*REQUIRED ACTION*
Copy word for word, please, the lines of the entries below running from the one containing "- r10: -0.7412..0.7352" to the one containing "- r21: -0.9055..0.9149", both ends included.

----

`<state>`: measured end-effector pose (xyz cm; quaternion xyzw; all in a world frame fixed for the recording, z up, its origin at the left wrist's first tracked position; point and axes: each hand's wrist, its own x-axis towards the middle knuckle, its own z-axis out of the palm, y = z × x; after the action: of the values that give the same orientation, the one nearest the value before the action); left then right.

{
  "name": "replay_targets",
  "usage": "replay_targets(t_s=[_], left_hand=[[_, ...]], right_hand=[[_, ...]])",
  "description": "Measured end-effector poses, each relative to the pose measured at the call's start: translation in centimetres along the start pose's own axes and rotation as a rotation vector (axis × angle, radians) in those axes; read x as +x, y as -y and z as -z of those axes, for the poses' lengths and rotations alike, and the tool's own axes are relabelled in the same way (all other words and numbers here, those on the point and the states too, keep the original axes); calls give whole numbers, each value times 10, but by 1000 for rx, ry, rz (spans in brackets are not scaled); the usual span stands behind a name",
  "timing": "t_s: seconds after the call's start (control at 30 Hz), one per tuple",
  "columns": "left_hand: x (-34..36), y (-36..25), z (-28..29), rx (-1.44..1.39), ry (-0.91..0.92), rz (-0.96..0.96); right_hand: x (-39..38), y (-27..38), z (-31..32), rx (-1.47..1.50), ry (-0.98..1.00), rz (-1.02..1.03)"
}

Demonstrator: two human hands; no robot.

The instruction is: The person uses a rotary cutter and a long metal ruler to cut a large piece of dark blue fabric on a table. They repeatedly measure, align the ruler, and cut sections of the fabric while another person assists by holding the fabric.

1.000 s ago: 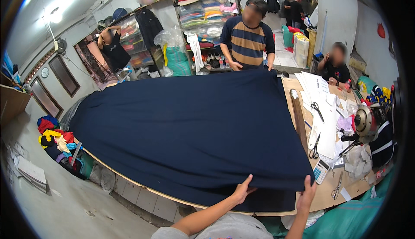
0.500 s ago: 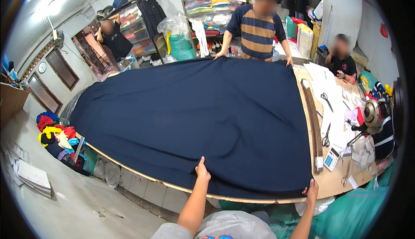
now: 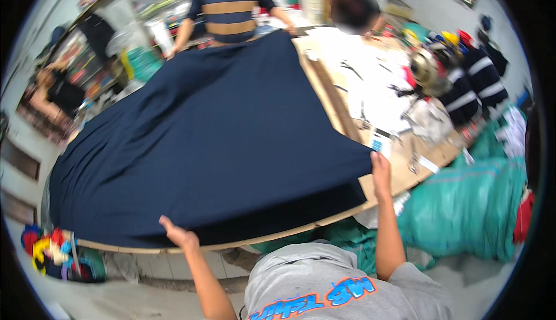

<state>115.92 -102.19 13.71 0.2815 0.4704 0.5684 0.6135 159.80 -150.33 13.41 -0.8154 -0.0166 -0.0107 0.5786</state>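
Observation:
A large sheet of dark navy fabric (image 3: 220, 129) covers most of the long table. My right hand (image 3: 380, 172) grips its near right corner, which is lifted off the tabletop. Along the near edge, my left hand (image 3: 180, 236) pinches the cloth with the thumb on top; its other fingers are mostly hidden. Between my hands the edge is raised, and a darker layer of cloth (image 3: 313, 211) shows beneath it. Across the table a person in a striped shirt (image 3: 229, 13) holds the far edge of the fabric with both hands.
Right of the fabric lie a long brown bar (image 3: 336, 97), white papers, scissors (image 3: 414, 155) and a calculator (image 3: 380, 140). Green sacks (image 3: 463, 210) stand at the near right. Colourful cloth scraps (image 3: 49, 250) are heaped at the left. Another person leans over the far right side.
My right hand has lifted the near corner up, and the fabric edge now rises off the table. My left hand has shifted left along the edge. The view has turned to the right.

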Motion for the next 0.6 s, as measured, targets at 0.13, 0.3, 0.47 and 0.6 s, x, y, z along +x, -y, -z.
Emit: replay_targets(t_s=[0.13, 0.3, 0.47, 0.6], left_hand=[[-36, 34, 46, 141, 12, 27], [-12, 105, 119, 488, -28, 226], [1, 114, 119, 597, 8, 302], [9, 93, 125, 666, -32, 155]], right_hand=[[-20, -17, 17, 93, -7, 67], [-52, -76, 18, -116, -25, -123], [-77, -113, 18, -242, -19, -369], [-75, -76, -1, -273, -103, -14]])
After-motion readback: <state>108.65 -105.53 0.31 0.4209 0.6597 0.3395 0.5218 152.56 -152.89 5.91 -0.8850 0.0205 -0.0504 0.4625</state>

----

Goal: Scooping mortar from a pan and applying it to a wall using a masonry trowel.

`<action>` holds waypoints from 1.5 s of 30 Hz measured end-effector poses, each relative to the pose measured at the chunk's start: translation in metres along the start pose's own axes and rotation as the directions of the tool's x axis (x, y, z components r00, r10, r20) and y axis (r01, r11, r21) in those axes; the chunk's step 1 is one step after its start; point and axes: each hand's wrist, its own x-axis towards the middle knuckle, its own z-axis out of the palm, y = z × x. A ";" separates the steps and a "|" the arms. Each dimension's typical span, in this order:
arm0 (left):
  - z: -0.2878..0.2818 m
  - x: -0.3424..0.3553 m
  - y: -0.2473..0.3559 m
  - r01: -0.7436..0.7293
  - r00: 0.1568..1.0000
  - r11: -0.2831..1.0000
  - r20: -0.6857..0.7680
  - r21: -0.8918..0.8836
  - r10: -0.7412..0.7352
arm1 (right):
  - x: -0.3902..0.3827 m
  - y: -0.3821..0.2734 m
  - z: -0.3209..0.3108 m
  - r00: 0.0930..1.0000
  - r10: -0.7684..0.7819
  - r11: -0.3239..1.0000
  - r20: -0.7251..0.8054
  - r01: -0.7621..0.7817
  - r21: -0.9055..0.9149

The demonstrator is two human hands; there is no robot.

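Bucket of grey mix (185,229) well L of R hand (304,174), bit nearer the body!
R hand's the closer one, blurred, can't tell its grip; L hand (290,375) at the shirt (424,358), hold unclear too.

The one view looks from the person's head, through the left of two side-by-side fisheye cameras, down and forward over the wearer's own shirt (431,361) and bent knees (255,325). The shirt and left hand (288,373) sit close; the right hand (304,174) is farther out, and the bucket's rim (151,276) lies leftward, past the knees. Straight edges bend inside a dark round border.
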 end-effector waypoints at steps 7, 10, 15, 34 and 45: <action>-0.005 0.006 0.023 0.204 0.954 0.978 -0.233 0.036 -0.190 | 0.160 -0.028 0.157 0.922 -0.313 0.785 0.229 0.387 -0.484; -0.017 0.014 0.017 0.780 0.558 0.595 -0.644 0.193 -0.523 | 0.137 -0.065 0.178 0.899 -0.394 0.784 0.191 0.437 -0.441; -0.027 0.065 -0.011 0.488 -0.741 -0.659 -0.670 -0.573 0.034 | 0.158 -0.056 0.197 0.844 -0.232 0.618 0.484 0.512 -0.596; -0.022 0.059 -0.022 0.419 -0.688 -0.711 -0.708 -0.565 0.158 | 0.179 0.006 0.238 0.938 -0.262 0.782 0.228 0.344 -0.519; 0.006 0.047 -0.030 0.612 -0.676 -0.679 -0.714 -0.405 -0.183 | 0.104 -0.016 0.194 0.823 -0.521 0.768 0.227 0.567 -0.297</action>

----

*WRITTEN REPLY*
  - r10: -0.7412..0.7352
arm1 (right):
  - x: -0.3902..0.3827 m
  - y: -0.3821..0.2734 m
  - z: -0.3209..0.3108 m
  - r00: 0.0930..1.0000
  - r10: -0.7684..0.7819
  - r11: -0.3239..1.0000
  - r20: -0.7251..0.8054
  - r01: -0.7621..0.7817
  - r21: -0.9055..0.9149

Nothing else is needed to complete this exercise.